In 2004, Antioco oversaw the launch of a new DVD subscription service called Blockbuster Online. The service allowed customers to rent Blockbuster DVDs online and have them delivered by mail. By the end of 2006, Blockbuster Online had approximately two million subscribers. In 2007, Antioco pushed to expand the service and rebranded it as Blockbuster Total Access, which in addition to offering online DVD rentals, also allowed customers to return a Blockbuster Online DVD to a brick and mortar Blockbuster store to receive one additional free rental.

Under Antioco, Blockbuster launched these services in part to compete with Netflix, which at the time was a growing competitor in the video retail space. By the last quarter of 2006, Blockbuster’s Total Access subscriber base was growing at a faster rate than Netflix. In September 2000, Netflix founders offered to sell their company to Blockbuster for $50 million. Antioco laughed them out of the room. Netflix shifted to streaming in 2007. Blockbuster filed for bankruptcy in 2010. Today, Netflix is worth over $200 billion.

Antioco left Blockbuster in 2007 due to strategy disagreements with Blockbuster board members over the continued support for the expansion of Blockbuster online business, most notably billionaire investor Carl Icahn, regarding the company's strategy.

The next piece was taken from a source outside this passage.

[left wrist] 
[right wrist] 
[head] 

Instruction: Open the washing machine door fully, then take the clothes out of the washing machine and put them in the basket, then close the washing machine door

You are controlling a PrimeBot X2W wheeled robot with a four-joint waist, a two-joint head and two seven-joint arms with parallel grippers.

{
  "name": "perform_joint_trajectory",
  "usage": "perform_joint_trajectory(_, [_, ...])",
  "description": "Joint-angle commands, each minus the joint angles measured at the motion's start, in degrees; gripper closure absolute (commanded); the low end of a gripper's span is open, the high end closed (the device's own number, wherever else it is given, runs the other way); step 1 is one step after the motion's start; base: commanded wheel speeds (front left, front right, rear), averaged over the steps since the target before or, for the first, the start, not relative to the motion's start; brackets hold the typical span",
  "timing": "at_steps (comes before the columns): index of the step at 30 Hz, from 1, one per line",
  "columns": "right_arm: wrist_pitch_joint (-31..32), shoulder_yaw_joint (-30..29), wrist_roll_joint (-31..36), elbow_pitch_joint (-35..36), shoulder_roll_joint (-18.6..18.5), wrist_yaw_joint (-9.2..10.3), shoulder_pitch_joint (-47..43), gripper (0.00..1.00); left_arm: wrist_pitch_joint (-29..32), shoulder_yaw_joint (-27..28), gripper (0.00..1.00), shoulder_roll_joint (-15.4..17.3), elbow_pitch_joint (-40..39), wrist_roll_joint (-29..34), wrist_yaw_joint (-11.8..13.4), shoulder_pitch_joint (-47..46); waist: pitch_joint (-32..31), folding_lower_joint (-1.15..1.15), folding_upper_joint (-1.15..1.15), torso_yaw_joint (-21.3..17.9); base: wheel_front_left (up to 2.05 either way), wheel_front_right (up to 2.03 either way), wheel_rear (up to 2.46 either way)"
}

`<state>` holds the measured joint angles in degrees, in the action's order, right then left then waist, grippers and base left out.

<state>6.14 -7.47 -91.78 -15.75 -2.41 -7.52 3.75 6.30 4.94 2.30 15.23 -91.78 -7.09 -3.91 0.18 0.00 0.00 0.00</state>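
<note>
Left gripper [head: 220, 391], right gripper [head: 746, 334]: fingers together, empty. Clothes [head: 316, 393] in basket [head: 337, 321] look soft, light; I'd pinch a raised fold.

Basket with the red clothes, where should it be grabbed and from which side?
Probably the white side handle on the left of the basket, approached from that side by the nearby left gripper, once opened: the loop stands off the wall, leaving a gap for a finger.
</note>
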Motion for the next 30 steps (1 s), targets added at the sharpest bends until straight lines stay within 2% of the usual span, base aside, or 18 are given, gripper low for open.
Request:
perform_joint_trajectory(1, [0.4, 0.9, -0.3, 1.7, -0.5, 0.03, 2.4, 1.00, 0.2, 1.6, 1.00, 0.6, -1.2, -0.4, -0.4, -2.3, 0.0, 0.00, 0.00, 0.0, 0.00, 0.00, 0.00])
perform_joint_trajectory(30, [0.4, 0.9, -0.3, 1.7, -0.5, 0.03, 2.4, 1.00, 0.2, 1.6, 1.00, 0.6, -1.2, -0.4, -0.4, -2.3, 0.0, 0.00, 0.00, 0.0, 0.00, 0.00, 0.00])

===JAMCO, Brix Holdings and other roles===

In February 2010, Antioco founded, and is the Managing Member of JAMCO Interests, a private equity firm that invests in retail and hospitality ventures. JAMCO is the majority owner of Brix Holdings, which owns restaurant brands such as Friendly’s, Orange Leaf Frozen Yogurt, Red Mango, Smoothie Factory + Kitchen, Souper Salad, and Humble Donut Co.. In April 2024, Brix announced their most recent acquisition of the Clean Juice brand bringing their total portfolio unit count to over 300 locations. JAMCO is also a member of TriArtisan Partners, an investment group that owns TGI Fridays, where Antioco served as interim chairman and CEO in 2015. Through its investment in TriArtisan, JAMCO also holds interests in certain of TriArtisan’s other funds and portfolio brands including Energy Solutions, Dover Saddlery and C3 Creating Culinary Communities. Antioco was also CEO of P.F. Chang's, following the company's acquisition by TriArtisan Partners. In 2023, JAMCO acquired an interest in Fire Grounds Coffee Company, a Texas company founded by Paul Clarke, a Marine Corp Veteran and member of the Dallas Fire and Rescue, and Kyle Lund, an Army Veteran and member of the Dallas Fire and Rescue, with a mission to provide quality coffee to first responders. Antioco is currently Chairman of Brix Holdings, a position he has held since 2013.